MASSACHUSETTS 97, HOFSTRA 81
HOFSTRA SEASON RECORDS: 8-2, 1-0 CAA
PLACE IN CAA STANDINGS: tied for 1st
JENKINS SEASON AVERAGES: 19.7 pts, 5.7 reb, 4.5 ast, 3.5 to
Well folks, it's now official. Charles Jenkins is in a shooting slump. Yup, he's gone as suddenly cold as the recent Northeast weather.
The good news for Jenkins and the Pride is that Jenkins' offensive decline has only been over the past 5 halves, and that Hofstra has managed to win 2 of those 3 games.
The lone defeat in that stretch however, on Saturday, up in snowy Massachusetts, wasn't pretty.
Although Jenkins scored 12 points to score in double figures for the 25th straight game and for the 37th time in 39 career games, he was off again, continuing a trend that dates back to the second half of Hofstra's win at Stony Brook on December 10th.
After going 7-for-10 from the field in the first half of Hofstra's win at Stony Brook, Jenkins was shooting 49% (57-117) from the floor, for the season.
Since then, he's shot just 25% (8-32), which has included 0-3 in the second half at Stony Brook, 4-16 in Hofstra's December 13th win against St. Francis, and 4-13 in the Pride's loss today, at UMass. That poor stretch has led to Jenkins' scoring averaging dipping under 20 points per game (at 19.7 ppg) for the first time this season.

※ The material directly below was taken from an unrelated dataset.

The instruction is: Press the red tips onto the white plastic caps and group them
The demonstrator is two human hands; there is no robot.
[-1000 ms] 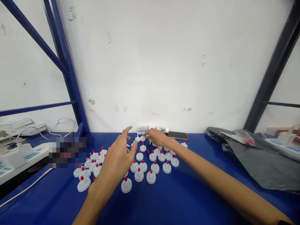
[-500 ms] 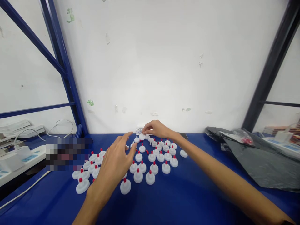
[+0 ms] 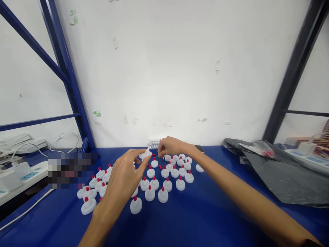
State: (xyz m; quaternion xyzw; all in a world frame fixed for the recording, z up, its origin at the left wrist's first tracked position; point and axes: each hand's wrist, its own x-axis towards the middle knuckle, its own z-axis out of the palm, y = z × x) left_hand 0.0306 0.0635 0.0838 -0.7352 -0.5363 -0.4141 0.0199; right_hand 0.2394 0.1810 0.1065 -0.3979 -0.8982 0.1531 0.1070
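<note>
Several white caps with red tips (image 3: 150,193) stand in rows on the blue table (image 3: 195,219). My left hand (image 3: 125,178) reaches over them and pinches one white cap (image 3: 145,154) between thumb and fingertips, just above the far rows. My right hand (image 3: 171,147) is close beside it to the right, at the far end of the rows, with its fingers curled into a pinch. What they hold is too small to make out. A few loose red tips (image 3: 159,167) lie among the caps.
A clear water bottle (image 3: 153,143) lies against the white wall, with a phone (image 3: 200,148) to its right. A black plastic bag (image 3: 282,171) covers the right side. Power strips (image 3: 23,169) and a white cable (image 3: 25,212) sit at the left, behind a blue frame post (image 3: 69,85).
My left hand has moved forward and taken hold of a white cap. My right hand has drawn slightly left towards it and closed its fingers. The view has shifted a little.
</note>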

Adding to the shooting issues on Sunday were that despite grabbing 6 boards and handing out 4 assists, Jenkins had 7 of the Pride's 19 turnovers. I told you, it wasn't pretty.
In fact, UMass led by as many at 28 (96-68 with 3:24 left) before the Pride closed on a 13-1 run to make the final margin a lot more respectable.
Amazingly, Hofstra lost that badly despite crushing UMass on the boards (61-32) and taking 26 more shots (85 fga to 59).
The loss in itself though, wasn't a terrible thing for Hofstra, since as mentioned in a previous blog, the Pride will likely have only one route to the NCAA tournament this season, and that road likely winds through Richmond (and the CAA tournament) in March.
Although the Minutemen came in just 3-6, this was a tough spot for Hofstra, making the trek through bad weather to play a well-rested UMass team coming off an impressive win in Kansas City over defending champion Kansas (though the then-nationally ranked Jayhawks are younger and aren't championship caliber this season).
However, what was even more alarming than Jenkins' recent shooting troubles is the lack of defense that Hofstra has played and the vast difference in the numbers its allowed when the competition has been ratcheted up.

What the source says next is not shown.